= Your instructions =
When the line with "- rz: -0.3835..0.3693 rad" appears below, start repeating lines exactly, and keep going through the line with "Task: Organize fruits"; add nothing outside that span.
== Material to process
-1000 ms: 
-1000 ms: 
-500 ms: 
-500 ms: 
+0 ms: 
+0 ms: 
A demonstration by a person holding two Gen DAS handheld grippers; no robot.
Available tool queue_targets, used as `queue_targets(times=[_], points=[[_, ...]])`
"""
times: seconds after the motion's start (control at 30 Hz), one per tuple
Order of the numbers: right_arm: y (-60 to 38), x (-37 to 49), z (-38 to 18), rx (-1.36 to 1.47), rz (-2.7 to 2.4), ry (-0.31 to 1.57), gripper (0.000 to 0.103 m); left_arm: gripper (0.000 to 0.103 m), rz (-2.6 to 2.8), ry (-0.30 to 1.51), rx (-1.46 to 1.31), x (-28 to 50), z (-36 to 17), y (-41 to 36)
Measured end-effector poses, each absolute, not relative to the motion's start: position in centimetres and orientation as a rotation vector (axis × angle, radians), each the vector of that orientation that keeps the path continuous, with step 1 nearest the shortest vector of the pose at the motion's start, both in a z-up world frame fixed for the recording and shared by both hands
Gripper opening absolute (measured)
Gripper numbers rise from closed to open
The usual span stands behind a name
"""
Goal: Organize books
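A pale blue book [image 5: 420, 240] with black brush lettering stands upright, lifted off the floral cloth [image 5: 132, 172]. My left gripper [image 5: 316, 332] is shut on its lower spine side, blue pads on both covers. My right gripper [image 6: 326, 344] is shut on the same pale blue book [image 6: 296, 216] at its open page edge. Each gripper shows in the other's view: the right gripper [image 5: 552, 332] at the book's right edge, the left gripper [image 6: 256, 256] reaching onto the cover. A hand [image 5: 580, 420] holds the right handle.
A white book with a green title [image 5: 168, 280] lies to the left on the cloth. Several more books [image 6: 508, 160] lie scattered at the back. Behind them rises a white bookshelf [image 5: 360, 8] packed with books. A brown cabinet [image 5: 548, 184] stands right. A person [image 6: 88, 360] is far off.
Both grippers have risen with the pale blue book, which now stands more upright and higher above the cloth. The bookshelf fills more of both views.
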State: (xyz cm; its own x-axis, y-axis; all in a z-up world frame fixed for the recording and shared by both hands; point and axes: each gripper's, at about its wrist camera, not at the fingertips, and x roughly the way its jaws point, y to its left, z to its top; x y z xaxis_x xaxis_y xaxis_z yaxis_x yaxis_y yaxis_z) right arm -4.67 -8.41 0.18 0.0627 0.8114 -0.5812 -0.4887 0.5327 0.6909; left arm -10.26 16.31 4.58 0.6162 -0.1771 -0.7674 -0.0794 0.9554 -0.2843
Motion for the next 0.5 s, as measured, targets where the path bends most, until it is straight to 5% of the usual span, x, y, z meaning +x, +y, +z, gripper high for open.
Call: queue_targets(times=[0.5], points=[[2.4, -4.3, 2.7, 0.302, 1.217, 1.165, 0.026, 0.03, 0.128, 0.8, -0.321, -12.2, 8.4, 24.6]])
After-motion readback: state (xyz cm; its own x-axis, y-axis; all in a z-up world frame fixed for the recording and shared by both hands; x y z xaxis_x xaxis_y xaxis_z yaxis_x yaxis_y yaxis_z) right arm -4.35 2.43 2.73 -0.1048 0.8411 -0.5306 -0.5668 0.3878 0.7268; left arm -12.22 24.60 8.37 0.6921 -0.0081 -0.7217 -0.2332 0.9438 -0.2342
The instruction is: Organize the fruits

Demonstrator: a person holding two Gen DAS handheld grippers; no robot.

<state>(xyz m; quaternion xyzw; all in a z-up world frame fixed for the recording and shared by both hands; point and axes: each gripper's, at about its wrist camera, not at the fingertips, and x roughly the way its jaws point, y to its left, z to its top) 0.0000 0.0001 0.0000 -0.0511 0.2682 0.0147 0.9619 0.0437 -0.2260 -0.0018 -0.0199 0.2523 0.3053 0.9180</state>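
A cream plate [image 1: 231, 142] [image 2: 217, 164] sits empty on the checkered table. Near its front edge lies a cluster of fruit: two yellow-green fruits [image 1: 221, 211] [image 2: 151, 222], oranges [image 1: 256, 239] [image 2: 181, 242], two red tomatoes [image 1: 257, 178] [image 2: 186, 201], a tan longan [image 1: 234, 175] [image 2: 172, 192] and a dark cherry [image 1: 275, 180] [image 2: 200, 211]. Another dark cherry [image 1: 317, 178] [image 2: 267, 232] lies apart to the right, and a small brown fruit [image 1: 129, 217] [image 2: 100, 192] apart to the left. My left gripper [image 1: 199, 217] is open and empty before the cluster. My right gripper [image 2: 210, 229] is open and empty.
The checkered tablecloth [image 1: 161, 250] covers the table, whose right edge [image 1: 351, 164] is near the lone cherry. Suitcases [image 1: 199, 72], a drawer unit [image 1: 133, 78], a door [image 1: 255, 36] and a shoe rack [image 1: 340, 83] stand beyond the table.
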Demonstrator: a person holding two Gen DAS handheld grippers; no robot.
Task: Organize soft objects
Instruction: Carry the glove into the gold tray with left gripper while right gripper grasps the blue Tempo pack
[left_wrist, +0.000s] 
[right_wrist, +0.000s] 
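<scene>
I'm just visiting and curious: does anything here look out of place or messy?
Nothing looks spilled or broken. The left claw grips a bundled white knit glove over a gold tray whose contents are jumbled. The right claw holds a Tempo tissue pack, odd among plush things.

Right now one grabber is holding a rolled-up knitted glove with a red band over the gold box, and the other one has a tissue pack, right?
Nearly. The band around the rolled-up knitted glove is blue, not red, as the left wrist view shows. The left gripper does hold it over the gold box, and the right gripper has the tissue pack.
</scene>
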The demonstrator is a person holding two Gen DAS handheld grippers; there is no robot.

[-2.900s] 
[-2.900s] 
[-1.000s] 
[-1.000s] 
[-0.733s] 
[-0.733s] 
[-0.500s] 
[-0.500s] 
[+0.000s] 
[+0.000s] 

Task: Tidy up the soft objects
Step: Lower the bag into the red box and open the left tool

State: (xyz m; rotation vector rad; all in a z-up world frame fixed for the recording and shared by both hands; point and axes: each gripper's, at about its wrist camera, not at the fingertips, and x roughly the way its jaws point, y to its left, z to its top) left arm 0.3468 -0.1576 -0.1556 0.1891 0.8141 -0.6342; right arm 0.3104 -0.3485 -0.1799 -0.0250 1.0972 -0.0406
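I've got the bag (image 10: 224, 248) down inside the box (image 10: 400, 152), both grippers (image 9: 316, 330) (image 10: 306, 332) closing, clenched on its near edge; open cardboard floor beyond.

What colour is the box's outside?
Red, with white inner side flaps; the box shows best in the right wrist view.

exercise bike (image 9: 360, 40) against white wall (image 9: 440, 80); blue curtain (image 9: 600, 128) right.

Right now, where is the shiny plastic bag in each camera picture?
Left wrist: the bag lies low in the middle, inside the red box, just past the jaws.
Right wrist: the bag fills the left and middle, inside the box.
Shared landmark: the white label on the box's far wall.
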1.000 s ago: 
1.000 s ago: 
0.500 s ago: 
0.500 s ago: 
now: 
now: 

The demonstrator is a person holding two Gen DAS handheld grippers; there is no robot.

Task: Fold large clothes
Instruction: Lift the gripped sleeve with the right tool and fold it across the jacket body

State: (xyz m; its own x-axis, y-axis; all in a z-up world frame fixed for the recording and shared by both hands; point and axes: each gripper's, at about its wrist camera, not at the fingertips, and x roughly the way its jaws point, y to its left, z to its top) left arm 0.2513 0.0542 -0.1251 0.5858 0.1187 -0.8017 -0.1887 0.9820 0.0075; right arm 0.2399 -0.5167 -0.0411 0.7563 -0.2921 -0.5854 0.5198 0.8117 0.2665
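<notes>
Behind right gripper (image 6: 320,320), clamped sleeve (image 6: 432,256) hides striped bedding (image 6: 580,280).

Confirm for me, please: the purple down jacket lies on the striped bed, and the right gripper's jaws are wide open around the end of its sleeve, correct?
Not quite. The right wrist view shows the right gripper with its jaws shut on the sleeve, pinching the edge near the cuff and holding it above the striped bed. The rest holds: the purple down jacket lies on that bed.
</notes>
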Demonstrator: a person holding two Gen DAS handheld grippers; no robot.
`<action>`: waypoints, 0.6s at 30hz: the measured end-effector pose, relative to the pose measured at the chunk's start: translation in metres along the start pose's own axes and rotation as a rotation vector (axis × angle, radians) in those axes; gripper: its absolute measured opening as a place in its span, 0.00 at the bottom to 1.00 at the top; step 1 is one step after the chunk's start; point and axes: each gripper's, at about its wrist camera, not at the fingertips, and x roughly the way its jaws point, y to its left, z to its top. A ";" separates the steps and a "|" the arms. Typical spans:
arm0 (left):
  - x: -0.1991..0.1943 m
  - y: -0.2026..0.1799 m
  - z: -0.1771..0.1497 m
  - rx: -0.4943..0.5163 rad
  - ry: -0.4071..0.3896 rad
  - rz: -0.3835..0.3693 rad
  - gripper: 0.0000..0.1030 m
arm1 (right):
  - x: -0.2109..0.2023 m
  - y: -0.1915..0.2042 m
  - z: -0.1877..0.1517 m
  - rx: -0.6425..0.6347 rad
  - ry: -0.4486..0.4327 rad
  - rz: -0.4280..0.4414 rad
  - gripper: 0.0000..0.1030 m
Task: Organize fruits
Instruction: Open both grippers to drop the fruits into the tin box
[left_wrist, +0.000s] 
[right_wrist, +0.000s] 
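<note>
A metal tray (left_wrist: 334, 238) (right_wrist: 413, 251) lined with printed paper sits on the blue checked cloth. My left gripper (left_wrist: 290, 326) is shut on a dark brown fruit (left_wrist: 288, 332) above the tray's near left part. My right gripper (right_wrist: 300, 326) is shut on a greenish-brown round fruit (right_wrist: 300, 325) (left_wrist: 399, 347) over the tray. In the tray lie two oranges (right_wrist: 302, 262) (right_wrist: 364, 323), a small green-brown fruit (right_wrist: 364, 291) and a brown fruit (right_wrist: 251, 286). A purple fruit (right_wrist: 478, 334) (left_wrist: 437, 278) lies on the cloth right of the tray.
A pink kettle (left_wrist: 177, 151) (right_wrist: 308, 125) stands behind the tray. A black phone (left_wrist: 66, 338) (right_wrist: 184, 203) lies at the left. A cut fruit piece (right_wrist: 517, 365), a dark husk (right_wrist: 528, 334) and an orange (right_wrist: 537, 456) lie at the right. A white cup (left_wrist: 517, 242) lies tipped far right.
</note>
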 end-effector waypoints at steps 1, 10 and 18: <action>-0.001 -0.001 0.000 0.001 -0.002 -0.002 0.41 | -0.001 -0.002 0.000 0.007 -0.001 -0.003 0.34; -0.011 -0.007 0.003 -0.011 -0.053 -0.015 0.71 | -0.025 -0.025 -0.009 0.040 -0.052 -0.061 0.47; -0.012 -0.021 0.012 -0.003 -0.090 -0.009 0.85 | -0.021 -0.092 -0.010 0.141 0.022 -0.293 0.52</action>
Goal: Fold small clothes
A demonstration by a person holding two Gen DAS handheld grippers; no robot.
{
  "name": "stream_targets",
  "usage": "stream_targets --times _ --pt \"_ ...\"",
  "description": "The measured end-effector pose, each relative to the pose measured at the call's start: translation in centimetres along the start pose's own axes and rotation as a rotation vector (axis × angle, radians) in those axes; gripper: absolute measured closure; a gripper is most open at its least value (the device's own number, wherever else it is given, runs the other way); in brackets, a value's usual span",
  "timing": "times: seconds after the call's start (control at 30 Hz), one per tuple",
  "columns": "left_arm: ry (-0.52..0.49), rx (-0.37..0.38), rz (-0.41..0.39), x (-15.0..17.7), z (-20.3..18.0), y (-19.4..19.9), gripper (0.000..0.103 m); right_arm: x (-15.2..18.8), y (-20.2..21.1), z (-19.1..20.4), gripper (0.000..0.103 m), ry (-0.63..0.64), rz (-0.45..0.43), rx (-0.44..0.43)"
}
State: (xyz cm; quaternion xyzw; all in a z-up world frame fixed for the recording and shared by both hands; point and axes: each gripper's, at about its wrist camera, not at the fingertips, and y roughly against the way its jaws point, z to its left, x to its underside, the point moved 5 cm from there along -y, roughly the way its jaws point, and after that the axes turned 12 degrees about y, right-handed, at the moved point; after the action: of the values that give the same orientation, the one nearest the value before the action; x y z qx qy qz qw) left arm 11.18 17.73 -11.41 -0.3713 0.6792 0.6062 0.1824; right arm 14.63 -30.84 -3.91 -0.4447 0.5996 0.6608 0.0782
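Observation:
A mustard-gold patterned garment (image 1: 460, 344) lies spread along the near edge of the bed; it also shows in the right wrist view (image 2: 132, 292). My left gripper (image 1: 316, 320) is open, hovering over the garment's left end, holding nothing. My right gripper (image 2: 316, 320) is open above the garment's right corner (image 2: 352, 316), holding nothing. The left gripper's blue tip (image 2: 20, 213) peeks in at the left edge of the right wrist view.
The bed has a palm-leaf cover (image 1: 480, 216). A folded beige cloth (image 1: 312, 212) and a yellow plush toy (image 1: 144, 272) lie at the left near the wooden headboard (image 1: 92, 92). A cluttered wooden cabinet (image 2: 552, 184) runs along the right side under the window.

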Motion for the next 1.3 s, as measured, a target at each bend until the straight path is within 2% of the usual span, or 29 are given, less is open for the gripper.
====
= Response =
  - rz: -0.3835..0.3693 rad
  - gripper: 0.0000..0.1030 m
arm1 (right):
  - x: -0.2109..0.2023 m
  - y: -0.1915..0.2042 m
  - z: -0.1877..0.1517 m
  - rx: -0.6425..0.6347 rad
  - ry: -0.4486..0.4327 rad
  - rz: -0.4280..0.4414 rad
  - gripper: 0.0000..0.1030 m
Task: Organize fruits

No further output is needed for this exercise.